HDAC2 mediates therapeutic resistance of pancreatic cancer cells via the BH3-only protein NOXA.

Gut 58, 1399-1409 (2009)
DOI PMC
Open Access Green as soon as Postprint is submitted to ZB.
Background: Although histone deacetylase inhibitors (HDACi) are promising cancer therapeutics regulating proliferation, differentiation and apoptosis, molecular pathways engaged by specific HDAC isoenzymes in cancer are ill defined. Results: In this study we demonstrate that HDAC2 is highly expressed in pancreatic ductal adenocarcinoma (PDAC), especially in undifferentiated tumours. We show that HDAC2, but not HDAC1, confers resistance towards the topoisomerase II inhibitor etoposide in PDAC cells. Correspondingly, the class I selective HDACi valproic acid (VPA) synergises with etoposide to induce apoptosis of PDAC cells. Transcriptome profiling of HDAC2-depleted PDAC cells revealed upregulation of the BH3-only protein NOXA. We show that the epigenetically silenced NOXA gene locus is opened after HDAC2 depletion and that NOXA upregulation is sufficient to sensitise PDAC cells towards etoposide-induced apoptosis.
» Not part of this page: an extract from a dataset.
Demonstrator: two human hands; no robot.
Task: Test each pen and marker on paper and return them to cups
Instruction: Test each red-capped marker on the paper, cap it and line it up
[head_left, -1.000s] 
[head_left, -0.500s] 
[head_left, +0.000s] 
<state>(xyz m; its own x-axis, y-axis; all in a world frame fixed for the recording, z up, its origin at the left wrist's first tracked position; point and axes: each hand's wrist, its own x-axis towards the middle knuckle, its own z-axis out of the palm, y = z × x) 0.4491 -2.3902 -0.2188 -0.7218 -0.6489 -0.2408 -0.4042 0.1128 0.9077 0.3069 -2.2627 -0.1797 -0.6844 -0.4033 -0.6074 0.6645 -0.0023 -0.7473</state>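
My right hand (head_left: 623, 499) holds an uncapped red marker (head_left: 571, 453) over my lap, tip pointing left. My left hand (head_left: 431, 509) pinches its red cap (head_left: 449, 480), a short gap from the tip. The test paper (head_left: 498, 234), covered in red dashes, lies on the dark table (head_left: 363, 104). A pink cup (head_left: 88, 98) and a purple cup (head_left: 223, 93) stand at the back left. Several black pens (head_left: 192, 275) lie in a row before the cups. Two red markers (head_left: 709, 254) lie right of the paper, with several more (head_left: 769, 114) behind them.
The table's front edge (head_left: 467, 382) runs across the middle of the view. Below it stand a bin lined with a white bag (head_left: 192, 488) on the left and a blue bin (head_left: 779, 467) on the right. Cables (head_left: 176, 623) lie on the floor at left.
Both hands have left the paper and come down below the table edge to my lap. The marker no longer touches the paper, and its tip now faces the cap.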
Conclusions: In summary, our data characterise a novel molecular mechanism that links the epigenetic regulator HDAC2 to the regulation of the pro-apoptotic BH3-only protein NOXA in PDAC. Targeting HDAC2 will therefore be a promising strategy to overcome therapeutic resistance of PDAC against chemotherapeutics that induce DNA damage.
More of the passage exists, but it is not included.